*Work instructions:*
Reproduce the lines below exactly, from the one containing "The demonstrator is" through the one containing "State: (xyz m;", both included. Leave out any pictures.

*Exercise inputs:*
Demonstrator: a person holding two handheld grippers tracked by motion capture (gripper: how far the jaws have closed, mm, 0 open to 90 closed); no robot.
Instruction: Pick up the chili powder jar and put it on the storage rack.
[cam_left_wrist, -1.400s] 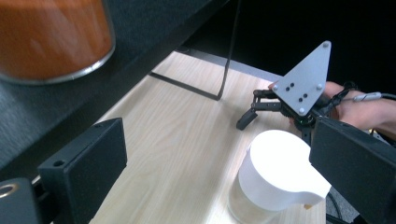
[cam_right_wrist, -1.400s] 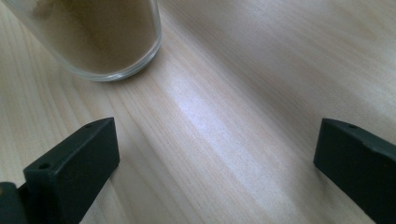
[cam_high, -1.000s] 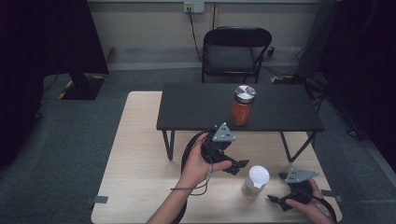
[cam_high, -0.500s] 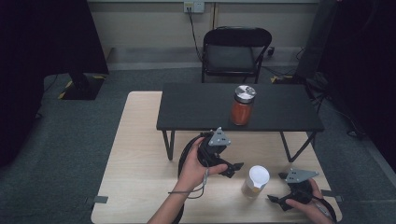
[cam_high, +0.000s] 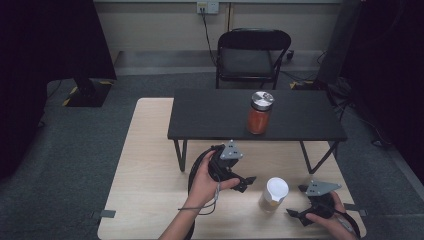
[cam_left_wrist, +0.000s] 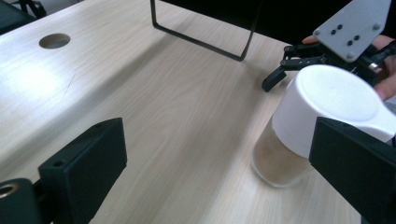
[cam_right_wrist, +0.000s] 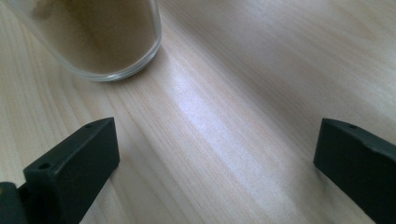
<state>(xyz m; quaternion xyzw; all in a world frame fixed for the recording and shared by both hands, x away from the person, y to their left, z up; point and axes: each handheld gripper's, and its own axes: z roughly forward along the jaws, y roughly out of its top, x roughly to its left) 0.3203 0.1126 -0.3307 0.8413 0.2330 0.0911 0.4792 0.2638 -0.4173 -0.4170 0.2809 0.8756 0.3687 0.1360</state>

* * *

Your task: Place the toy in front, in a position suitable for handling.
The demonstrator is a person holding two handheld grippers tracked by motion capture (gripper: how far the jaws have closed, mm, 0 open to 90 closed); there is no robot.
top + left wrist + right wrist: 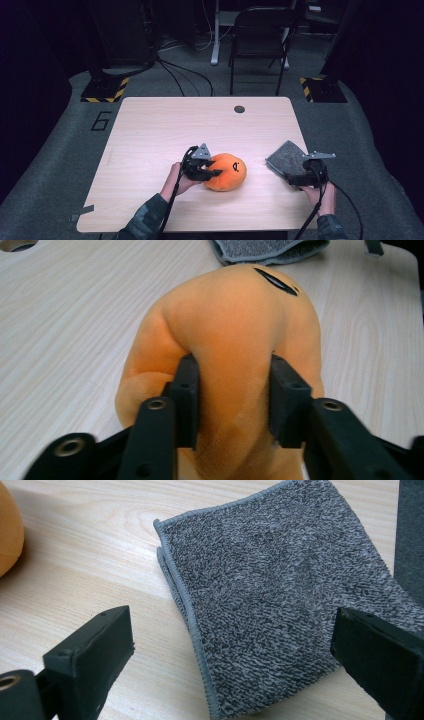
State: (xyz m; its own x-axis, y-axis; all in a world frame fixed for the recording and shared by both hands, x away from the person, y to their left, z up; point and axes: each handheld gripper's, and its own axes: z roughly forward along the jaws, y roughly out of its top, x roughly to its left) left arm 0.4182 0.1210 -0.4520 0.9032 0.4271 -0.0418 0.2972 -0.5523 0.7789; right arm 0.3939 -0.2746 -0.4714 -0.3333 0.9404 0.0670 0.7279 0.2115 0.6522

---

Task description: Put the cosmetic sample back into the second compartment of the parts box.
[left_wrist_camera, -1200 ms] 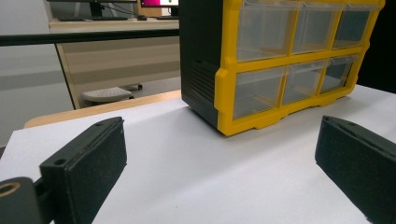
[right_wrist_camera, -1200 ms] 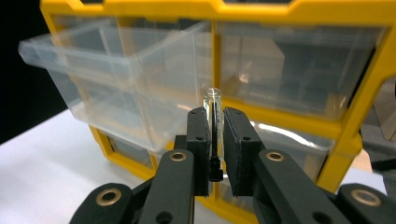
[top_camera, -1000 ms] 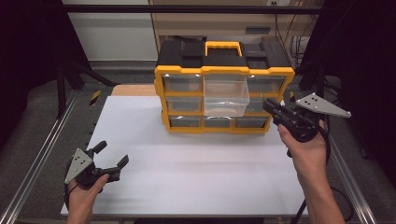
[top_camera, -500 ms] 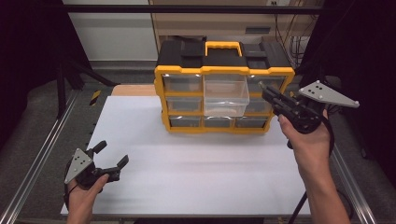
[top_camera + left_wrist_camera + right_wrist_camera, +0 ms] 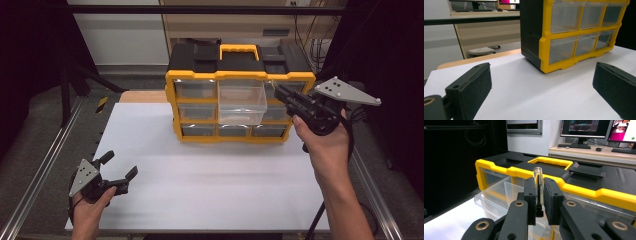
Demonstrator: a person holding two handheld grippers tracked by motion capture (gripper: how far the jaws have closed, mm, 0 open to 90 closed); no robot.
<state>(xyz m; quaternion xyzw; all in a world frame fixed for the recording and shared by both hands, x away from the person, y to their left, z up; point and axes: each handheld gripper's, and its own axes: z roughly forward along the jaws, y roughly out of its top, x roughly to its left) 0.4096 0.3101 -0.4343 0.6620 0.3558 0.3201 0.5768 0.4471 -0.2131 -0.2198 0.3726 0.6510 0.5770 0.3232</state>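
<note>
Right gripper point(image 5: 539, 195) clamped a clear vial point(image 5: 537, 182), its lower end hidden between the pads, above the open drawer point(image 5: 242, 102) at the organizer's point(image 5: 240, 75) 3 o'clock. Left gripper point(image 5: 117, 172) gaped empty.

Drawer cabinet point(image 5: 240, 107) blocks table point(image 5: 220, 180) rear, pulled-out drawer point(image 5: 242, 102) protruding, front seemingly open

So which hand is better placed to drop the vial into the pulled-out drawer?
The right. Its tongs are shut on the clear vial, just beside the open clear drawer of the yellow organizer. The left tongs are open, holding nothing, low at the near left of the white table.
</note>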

*Answer area:*
The demonstrator is a person holding two handheld grippers tracked by motion capture (gripper: how far the jaws have closed, mm, 0 open to 90 closed); there is no robot.
top + left wrist + right wrist: 
State: (xyz m; its own x-axis, y-axis; all in a world frame fixed for the recording and shared by both hands, x away from the person, y to their left, z up; point and axes: each handheld gripper's, and its own axes: z roughly forward along the jaws, y roughly out of its top, x roughly to its left) left arm 0.4182 0.1210 -0.4520 0.9032 0.4271 -0.0418 0.2972 -0.5523 0.7789; right arm 0.3939 -0.2746 -0.4714 -0.3333 0.9404 0.0670 0.7279 0.2115 0.6522

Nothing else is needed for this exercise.